TASK TO COMPLETE: Print, word for word, every line from the beginning of the listing up to and including the line with "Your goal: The". Pictures are to be excluded.

<<<<

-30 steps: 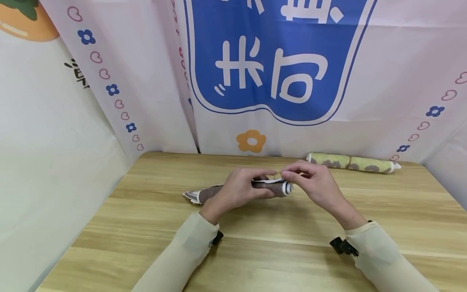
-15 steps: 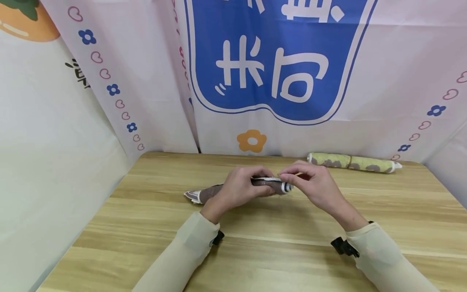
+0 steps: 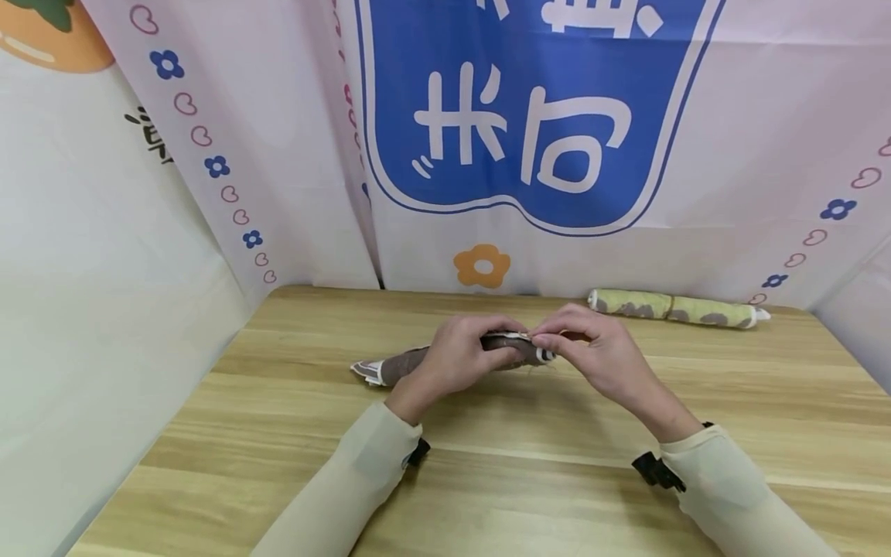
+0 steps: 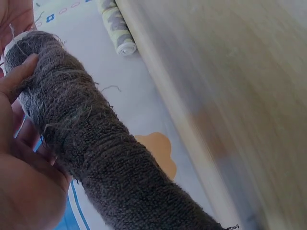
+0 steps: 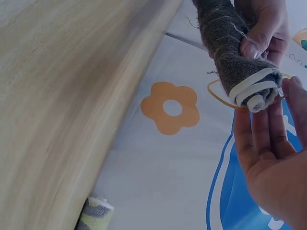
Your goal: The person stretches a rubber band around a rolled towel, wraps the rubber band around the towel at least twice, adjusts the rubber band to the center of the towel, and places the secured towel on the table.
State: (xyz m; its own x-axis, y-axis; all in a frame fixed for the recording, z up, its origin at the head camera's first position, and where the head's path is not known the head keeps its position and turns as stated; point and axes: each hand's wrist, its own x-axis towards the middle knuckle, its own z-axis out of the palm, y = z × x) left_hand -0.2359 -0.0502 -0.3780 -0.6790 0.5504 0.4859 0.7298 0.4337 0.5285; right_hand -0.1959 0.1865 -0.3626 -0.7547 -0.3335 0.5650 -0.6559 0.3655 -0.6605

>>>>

RESPONSE TO THIS EXERCISE:
-30 steps: 
-15 steps: 
+0 steps: 
+0 steps: 
+0 steps: 
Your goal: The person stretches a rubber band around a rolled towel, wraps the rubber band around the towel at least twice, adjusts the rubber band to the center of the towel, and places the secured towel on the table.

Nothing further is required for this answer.